The use of symbols for conveying and enforcing truth goes back to earliest ages. God said to Noah, "I do set My bow in the cloud, and it shall be for a token of a covenant between Me and the earth."

The ritual and appointments of the Tabernacle and its worship were an elaborate system of symbolism.

So, also, we find the use of symbolism in Christianity. The need of appealing to the eye as well as to the ear, by visible signs for sacred truths, led the early Christians to employ a number of such symbols as an effective means of imparting instruction. But their use was not wholly a matter of choice. Anxious to seek and to support one another under persecution, they were compelled to find some common signs of recognition which might be known only to themselves, and under which their new Faith might be safely concealed.

The Cross.—The Cross comes first in order. It is the especial emblem of Christianity. "It glitters on the crown of the monarch. It forms the ensign of nations. It crowns alike the loftiest spires of Christendom and the lowliest parish churches. It marks the resting-place of the departed who have died with faith in its efficacy, as it was the sign in Baptism of their admission to the kingdom of the Crucified." It is the symbol of Christ's atonement and of the salvation of men, and represents the Christian Faith, its demands and its triumphs. As might be expected, many fantastic stories were woven about this symbol in the middle ages. Yet back of their extravagance was often a true feeling. We see this even in the absurd legend of the tree from which our Saviour's cross was made.

This legend was as follows: "for four hundred and thirty-two years after his expulsion from Paradise, Adam had tilled the ground in the valley of Hebron, when he felt his end approaching, and determined to send his son Seth to the gates of Paradise to demand from their keeper, 'the angel called Cherubim,' the oil of mercy which had been promised to Adam when he was driven from the garden. Seth accordingly set forth, finding his way by the footprints of Adam and Eve, upon which no grass had grown since they passed from Paradise to Hebron.
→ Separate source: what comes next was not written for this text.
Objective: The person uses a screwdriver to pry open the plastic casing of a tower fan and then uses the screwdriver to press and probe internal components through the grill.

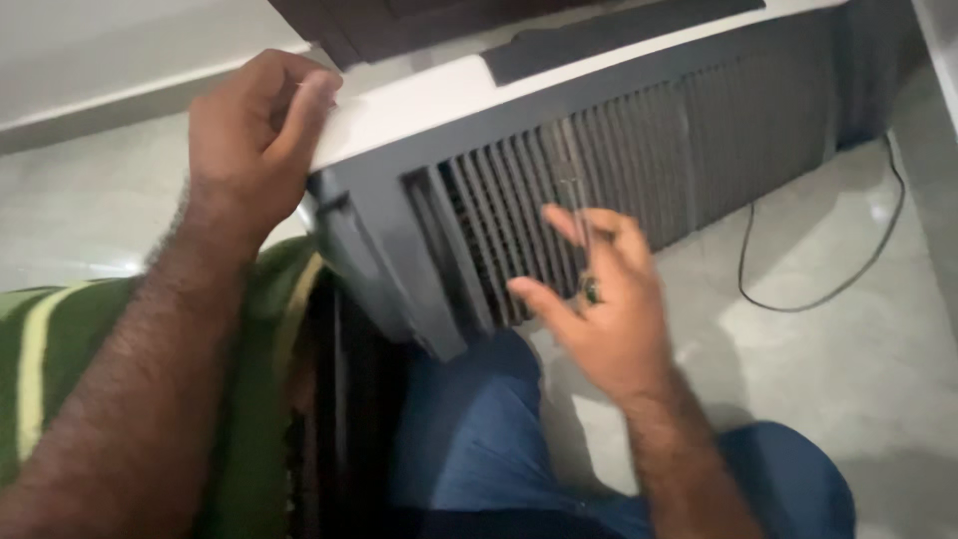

"The angel, after hearing the message, ordered Seth to look beyond the gate into the garden and to tell him what he saw. He beheld a place of inexpressible delight and beauty, with the four great rivers proceeding from a fountain in the center; and, rising from the edge of the fountain, an enormous tree, with wide-spreading branches, but without either bark or leaves. He was ordered to look a second time, when he saw a serpent twisted round the tree; and a third time, when the tree had raised itself to heaven, and bore on its summit a Child wrapped in glittering vestments.

"It was this Child, said the angel, who would give to Adam the oil of mercy when the due time should come. Meanwhile the angel gave Seth three seeds from the fruit of the tree of which Adam had eaten. These were to be placed in the mouth of Adam before his burial, and three trees would spring from them—a cedar, a cypress, and a pine. The trees were symbolical of the Holy Trinity."